- Opening Delimiter -

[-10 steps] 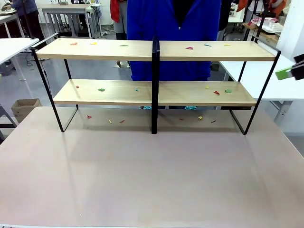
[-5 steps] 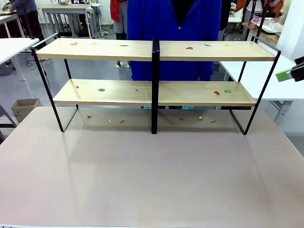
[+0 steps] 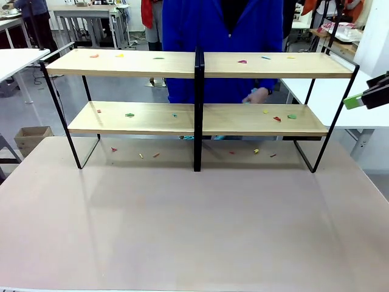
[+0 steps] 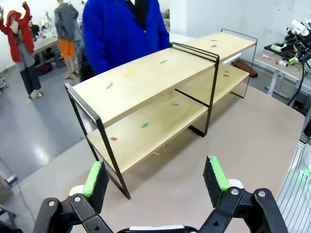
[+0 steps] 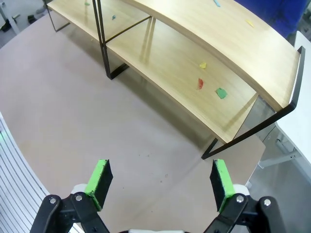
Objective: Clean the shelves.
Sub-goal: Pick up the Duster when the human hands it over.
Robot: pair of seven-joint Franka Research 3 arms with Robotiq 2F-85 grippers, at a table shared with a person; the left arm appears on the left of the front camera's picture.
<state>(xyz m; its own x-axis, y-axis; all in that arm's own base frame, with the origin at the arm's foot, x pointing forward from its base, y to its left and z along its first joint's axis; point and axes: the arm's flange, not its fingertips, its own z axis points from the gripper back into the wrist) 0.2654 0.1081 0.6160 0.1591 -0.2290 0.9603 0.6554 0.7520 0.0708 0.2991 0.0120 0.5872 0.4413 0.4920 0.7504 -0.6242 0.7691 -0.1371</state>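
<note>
Two-tier light-wood shelves [image 3: 137, 118] in a black frame stood lengthwise across the beige desk's [image 3: 194, 231] far side | right gripper [image 5: 160, 182], wide open and empty, hung near their right end, likely nearer | left gripper [image 4: 155, 179] open, empty, facing their left end

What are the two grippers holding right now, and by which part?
Nothing. The left gripper and the right gripper are both open and empty, clear of the shelves.

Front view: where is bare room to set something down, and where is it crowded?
Bare: the large beige tabletop, from the feet of the black-framed two-tier light-wood shelves to the near edge. Crowded: coloured scraps dot both boards and the strip beneath; a person's hand is at the lower right board.
</note>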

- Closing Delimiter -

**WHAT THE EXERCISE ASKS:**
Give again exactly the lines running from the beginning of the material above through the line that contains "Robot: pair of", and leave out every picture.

**WORKED SOLUTION:**
[-10 steps] 
[-5 steps] 
[+0 steps] 
[+0 steps] 
[+0 steps] 
Objective: Clean the shelves.
Sub-goal: Pick up the Duster when the human hands it over.
Robot: pair of seven-joint Franka Research 3 arms with Robotiq 2F-85 grippers, at a table shared with a person; the left arm appears on the left of the front camera's picture.

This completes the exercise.